Whenever a picture appears in the records, exclude it, and transcribe everything else exactly.

»»

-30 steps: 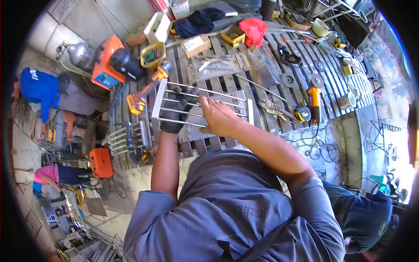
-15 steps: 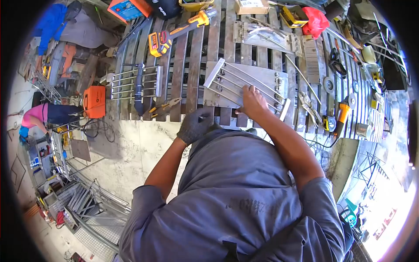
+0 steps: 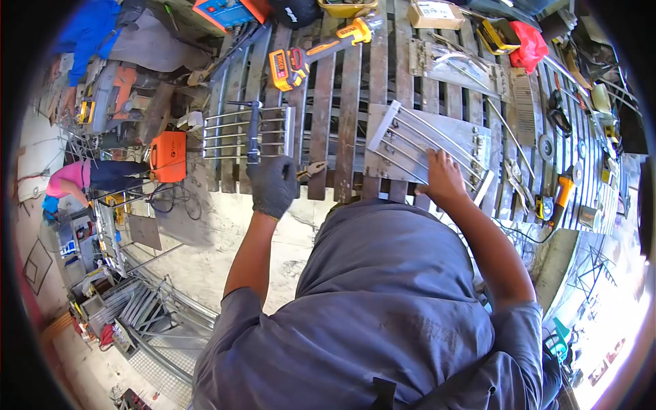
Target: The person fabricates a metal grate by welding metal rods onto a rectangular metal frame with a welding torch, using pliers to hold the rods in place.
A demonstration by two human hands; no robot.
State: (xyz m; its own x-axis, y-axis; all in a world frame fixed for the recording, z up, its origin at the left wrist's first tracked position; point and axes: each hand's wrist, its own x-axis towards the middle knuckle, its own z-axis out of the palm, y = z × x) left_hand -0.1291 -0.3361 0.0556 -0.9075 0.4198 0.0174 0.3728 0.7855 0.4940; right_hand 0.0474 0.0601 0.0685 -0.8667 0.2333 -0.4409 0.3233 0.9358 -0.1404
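Note:
My left hand (image 3: 272,186), in a dark grey glove, is over the near end of a welding torch (image 3: 253,130) that lies across a small grille of metal bars (image 3: 220,135). Its fingertips are hidden, so whether it grips the torch does not show. Pliers with yellow handles (image 3: 314,169) lie just right of the glove, partly covered by it. My bare right hand (image 3: 445,179) rests on a second grille of thin rods between two flat end bars (image 3: 384,126), fingers stretched over the rods and thumb apart. That grille lies slanted on a grey metal plate (image 3: 383,162).
A yellow cordless angle grinder (image 3: 321,49) lies on the slatted bench (image 3: 348,96). Right of the plate are clamping pliers (image 3: 517,181), a tape measure (image 3: 544,207) and a corded grinder (image 3: 564,195). Two other people, in blue (image 3: 89,31) and pink (image 3: 68,179), are at the left.
My left hand has moved left and forward from near my waist to the torch's near end. My right hand stays on the slanted grille. The camera view has shifted, moving the bench rightward.

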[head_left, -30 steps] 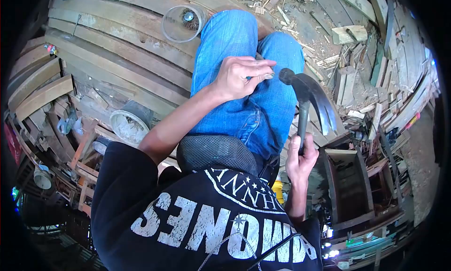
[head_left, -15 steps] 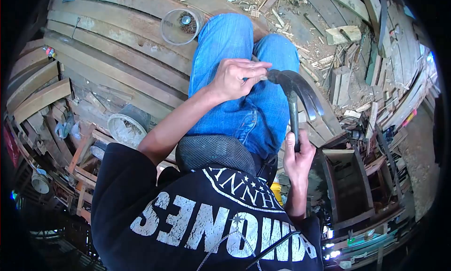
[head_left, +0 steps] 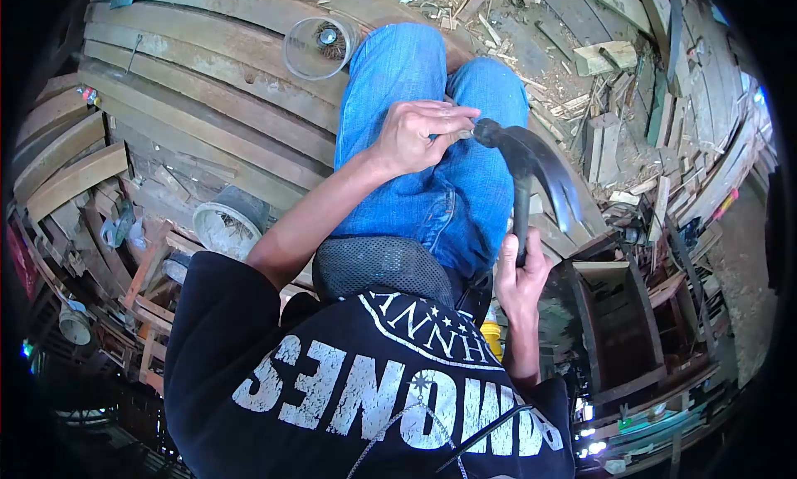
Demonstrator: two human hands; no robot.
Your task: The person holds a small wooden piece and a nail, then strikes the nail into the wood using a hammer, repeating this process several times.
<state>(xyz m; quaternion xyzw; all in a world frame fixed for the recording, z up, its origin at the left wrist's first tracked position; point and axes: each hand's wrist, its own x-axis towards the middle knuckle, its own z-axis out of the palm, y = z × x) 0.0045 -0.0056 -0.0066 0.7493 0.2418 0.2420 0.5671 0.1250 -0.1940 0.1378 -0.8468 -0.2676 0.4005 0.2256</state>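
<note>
My left hand is over my knees, its fingers pinched together beside the hammer's striking face; what they hold is too small to make out. My right hand is wrapped round the lower handle of a dark claw hammer. The hammer head lies just right of my left fingertips, with its claw curving down to the right. My jeans show beneath both hands.
A clear round container with small dark pieces stands left of my knee on wooden planks. A whitish bucket is at the left. Wood scraps and an open wooden frame lie right.
The hammer head has tilted and shifted slightly, its claw now lower and farther right. My right hand has moved a little left. My left hand has hardly moved.
</note>
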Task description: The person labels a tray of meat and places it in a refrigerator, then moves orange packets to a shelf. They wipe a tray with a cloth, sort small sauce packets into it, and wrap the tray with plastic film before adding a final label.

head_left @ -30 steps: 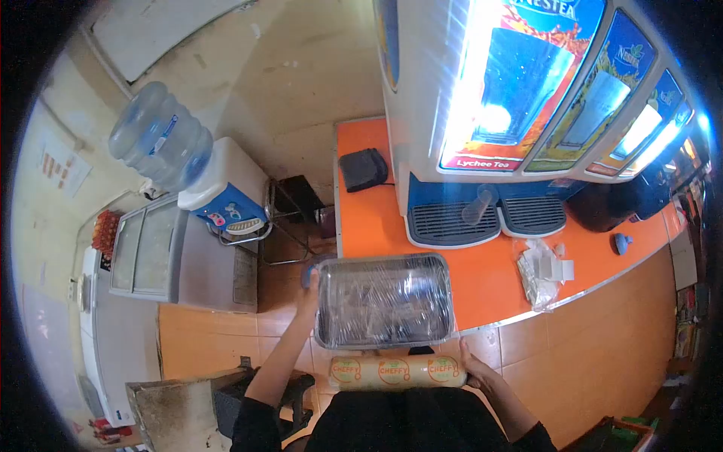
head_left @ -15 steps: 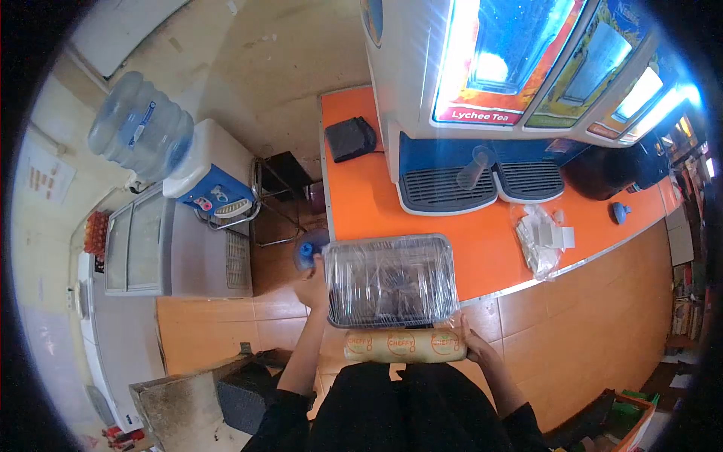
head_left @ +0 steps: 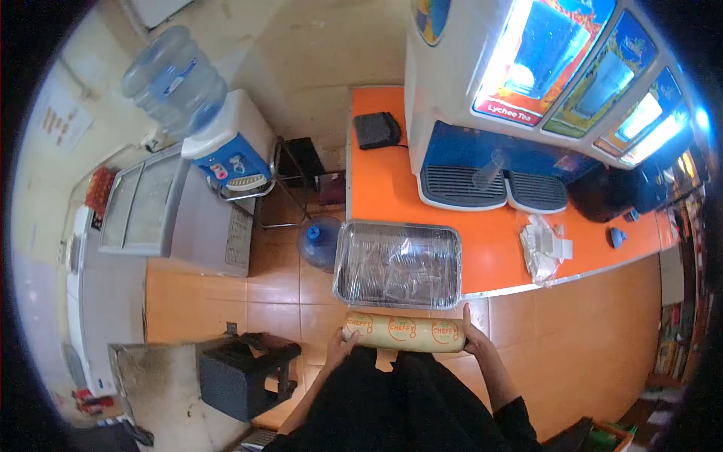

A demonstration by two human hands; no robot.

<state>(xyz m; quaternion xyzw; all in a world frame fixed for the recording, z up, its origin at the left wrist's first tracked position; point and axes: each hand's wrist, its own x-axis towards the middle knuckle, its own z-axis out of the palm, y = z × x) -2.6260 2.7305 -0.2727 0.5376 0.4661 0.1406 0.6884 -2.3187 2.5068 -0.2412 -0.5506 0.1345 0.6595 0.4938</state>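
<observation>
A roll of cling film printed with "CHEFFY" lies level in front of my body. My left hand grips its left end, with the fingertips on the printed face. At the other end, my right hand is closed round the roll, its thumb pointing up. Just beyond the roll, a rectangular foil tray rests at the front left of the orange counter. Clear, wrinkled film is stretched over the tray's top, and its near edge overlaps the counter's edge in this view.
On the orange counter stand a drink dispenser with a clear cup, a white plastic bag and a dark pouch. Left are a water dispenser, a large bottle and a freezer.
My left hand has let go of the tray's left side and come down to the roll's left end. My right hand stays at the right end. The view has shifted somewhat.
</observation>
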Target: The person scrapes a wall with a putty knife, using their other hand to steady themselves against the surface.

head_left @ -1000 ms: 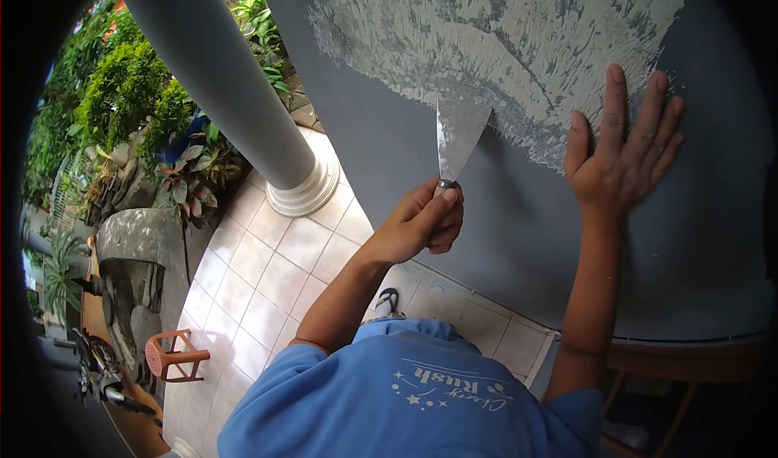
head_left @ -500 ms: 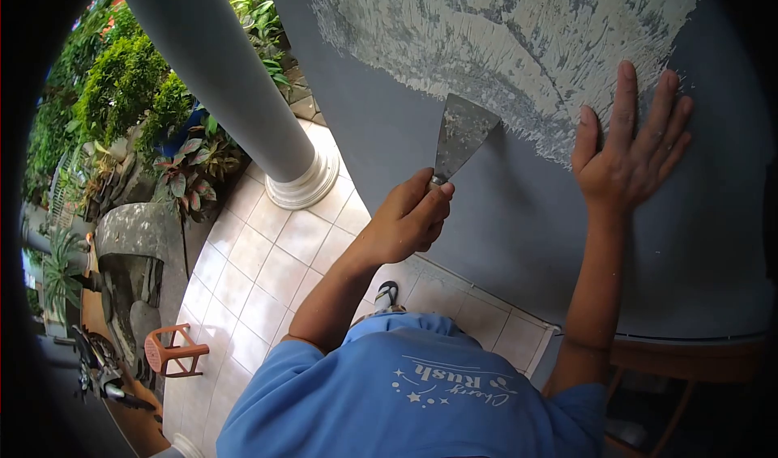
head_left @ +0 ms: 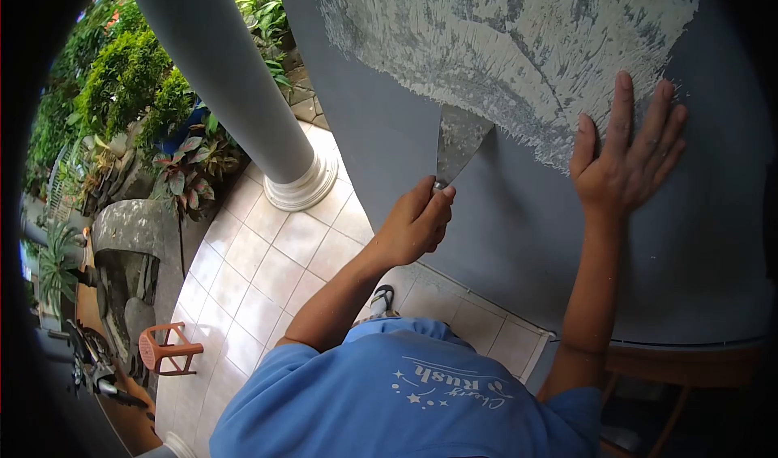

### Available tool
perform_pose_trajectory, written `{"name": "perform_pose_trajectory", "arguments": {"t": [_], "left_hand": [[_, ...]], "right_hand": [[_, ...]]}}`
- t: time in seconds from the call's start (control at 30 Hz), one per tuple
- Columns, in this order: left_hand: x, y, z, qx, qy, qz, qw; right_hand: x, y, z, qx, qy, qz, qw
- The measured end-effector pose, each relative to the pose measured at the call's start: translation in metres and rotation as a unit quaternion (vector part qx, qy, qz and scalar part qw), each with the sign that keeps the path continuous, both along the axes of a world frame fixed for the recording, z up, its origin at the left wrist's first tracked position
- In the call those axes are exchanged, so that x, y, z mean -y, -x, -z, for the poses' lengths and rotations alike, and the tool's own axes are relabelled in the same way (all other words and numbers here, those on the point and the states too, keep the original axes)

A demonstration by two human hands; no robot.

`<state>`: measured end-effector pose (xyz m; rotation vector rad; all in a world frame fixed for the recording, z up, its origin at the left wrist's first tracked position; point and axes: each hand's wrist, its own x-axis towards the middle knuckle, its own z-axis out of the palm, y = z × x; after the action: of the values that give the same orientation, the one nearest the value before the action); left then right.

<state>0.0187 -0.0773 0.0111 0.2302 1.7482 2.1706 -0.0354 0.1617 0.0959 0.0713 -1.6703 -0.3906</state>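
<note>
My left hand (head_left: 415,221) is closed around the handle of a putty knife (head_left: 460,140). Its wide, stained metal blade points up and lies against the lower edge of a rough, pale scraped patch (head_left: 519,45) on a grey wall (head_left: 381,126). Most of the handle is hidden inside my fist. To the right, my right hand (head_left: 622,154) lies flat on the wall with fingers spread, partly over the patch's lower right edge. It holds nothing.
A round grey column (head_left: 235,77) with a pale base stands on the tiled floor (head_left: 267,272) to the left. An orange-brown plastic stool (head_left: 168,349) is at lower left, before plants and rocks. Wooden furniture (head_left: 681,369) stands at lower right.
The view has shifted slightly. My left hand and the putty knife blade have moved a little down and left along the patch's edge. My right hand stays spread on the wall.
</note>
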Motion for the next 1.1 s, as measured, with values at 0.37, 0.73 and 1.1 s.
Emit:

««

- Response to this exercise
-30 steps: 
-15 steps: 
+0 steps: 
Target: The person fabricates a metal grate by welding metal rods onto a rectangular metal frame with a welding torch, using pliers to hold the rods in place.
A demonstration by two human hands; no robot.
State: (xyz m; its own x-axis, y-axis; all in a world frame fixed for the recording, z up, its origin at the left wrist's first tracked position; point and axes: each hand's wrist, its own x-axis towards the middle knuckle, its own z-axis out of the palm, y = z × x) left_hand -0.1291 -0.3361 0.0556 -0.9075 0.4198 0.0174 0.3728 0.7855 0.4940; right_hand 0.0474 0.0601 0.0685 -0.8667 0.2333 -0.4409 0.3233 0.9358 -0.1404
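Note:
My left hand (image 3: 272,186), in a dark grey glove, is over the near end of a welding torch (image 3: 253,130) that lies across a small grille of metal bars (image 3: 220,135). Its fingertips are hidden, so whether it grips the torch does not show. Pliers with yellow handles (image 3: 314,169) lie just right of the glove, partly covered by it. My bare right hand (image 3: 445,179) rests on a second grille of thin rods between two flat end bars (image 3: 384,126), fingers stretched over the rods and thumb apart. That grille lies slanted on a grey metal plate (image 3: 383,162).
A yellow cordless angle grinder (image 3: 321,49) lies on the slatted bench (image 3: 348,96). Right of the plate are clamping pliers (image 3: 517,181), a tape measure (image 3: 544,207) and a corded grinder (image 3: 564,195). Two other people, in blue (image 3: 89,31) and pink (image 3: 68,179), are at the left.
My left hand has moved left and forward from near my waist to the torch's near end. My right hand stays on the slanted grille. The camera view has shifted, moving the bench rightward.
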
[head_left, -30 steps] 
[head_left, -15 steps] 
[head_left, +0 steps] 
Demonstrator: two human hands; no robot.
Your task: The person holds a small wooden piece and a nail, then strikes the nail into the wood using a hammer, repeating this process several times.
<state>(xyz m; quaternion xyzw; all in a world frame fixed for the recording, z up, its origin at the left wrist's first tracked position; point and axes: each hand's wrist, its own x-axis towards the middle knuckle, its own z-axis out of the palm, y = z × x) 0.0045 -0.0056 -0.0066 0.7493 0.2418 0.2420 0.5671 0.1250 -0.1940 0.1378 -0.8468 -0.2676 0.4005 0.2256</state>
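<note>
My left hand is over my knees, its fingers pinched together beside the hammer's striking face; what they hold is too small to make out. My right hand is wrapped round the lower handle of a dark claw hammer. The hammer head lies just right of my left fingertips, with its claw curving down to the right. My jeans show beneath both hands.
A clear round container with small dark pieces stands left of my knee on wooden planks. A whitish bucket is at the left. Wood scraps and an open wooden frame lie right.
The hammer head has tilted and shifted slightly, its claw now lower and farther right. My right hand has moved a little left. My left hand has hardly moved.
</note>
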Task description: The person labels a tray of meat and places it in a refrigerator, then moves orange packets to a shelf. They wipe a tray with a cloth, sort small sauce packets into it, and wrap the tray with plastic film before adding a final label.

head_left @ -30 steps: 
head_left @ -15 steps: 
head_left @ +0 steps: 

A demonstration by two human hands; no robot.

<state>(xyz m; quaternion xyzw; all in a world frame fixed for the recording, z up, its origin at the left wrist's first tracked position; point and axes: each hand's wrist, its own x-axis towards the middle knuckle, its own z-axis out of the palm, y = z × x) -2.6260 2.7305 -0.2727 0.5376 0.4661 0.1406 0.6884 -2.3187 2.5068 -0.2412 -0.5506 0.1345 0.6595 0.4938</state>
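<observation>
A roll of cling film printed with "CHEFFY" lies level in front of my body. My left hand grips its left end, with the fingertips on the printed face. At the other end, my right hand is closed round the roll, its thumb pointing up. Just beyond the roll, a rectangular foil tray rests at the front left of the orange counter. Clear, wrinkled film is stretched over the tray's top, and its near edge overlaps the counter's edge in this view.
On the orange counter stand a drink dispenser with a clear cup, a white plastic bag and a dark pouch. Left are a water dispenser, a large bottle and a freezer.
My left hand has let go of the tray's left side and come down to the roll's left end. My right hand stays at the right end. The view has shifted somewhat.
</observation>
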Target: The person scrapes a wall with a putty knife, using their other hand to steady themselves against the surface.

head_left @ -1000 ms: 
head_left @ -500 ms: 
head_left @ +0 ms: 

### Available tool
perform_pose_trajectory, written `{"name": "perform_pose_trajectory", "arguments": {"t": [_], "left_hand": [[_, ...]], "right_hand": [[_, ...]]}}`
- t: time in seconds from the call's start (control at 30 Hz), one per tuple
- Columns, in this order: left_hand: x, y, z, qx, qy, qz, qw; right_hand: x, y, z, qx, qy, qz, qw
- The measured end-effector pose, each relative to the pose measured at the call's start: translation in metres and rotation as a unit quaternion (vector part qx, qy, qz and scalar part qw), each with the sign that keeps the path continuous, both along the axes of a world frame fixed for the recording, z up, its origin at the left wrist's first tracked position
- In the call those axes are exchanged, so that x, y, z mean -y, -x, -z, for the poses' lengths and rotations alike, and the tool's own axes are relabelled in the same way (all other words and numbers here, those on the point and the states too, keep the original axes)

A demonstration by two human hands; no robot.

`<state>`: measured end-effector pose (xyz m; rotation vector rad; all in a world frame fixed for the recording, z up, its origin at the left wrist's first tracked position; point and axes: each hand's wrist, its own x-axis towards the middle knuckle, its own z-axis out of the palm, y = z × x; after the action: of the values that give the same orientation, the one nearest the value before the action); left then right.

<state>0.0187 -0.0773 0.0111 0.2302 1.7482 2.1706 -0.0354 0.1617 0.0959 0.0713 -1.6703 -0.3906</state>
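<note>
My left hand (head_left: 415,221) is closed around the handle of a putty knife (head_left: 460,140). Its wide, stained metal blade points up and lies against the lower edge of a rough, pale scraped patch (head_left: 519,45) on a grey wall (head_left: 381,126). Most of the handle is hidden inside my fist. To the right, my right hand (head_left: 622,154) lies flat on the wall with fingers spread, partly over the patch's lower right edge. It holds nothing.
A round grey column (head_left: 235,77) with a pale base stands on the tiled floor (head_left: 267,272) to the left. An orange-brown plastic stool (head_left: 168,349) is at lower left, before plants and rocks. Wooden furniture (head_left: 681,369) stands at lower right.
The view has shifted slightly. My left hand and the putty knife blade have moved a little down and left along the patch's edge. My right hand stays spread on the wall.
</note>
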Motion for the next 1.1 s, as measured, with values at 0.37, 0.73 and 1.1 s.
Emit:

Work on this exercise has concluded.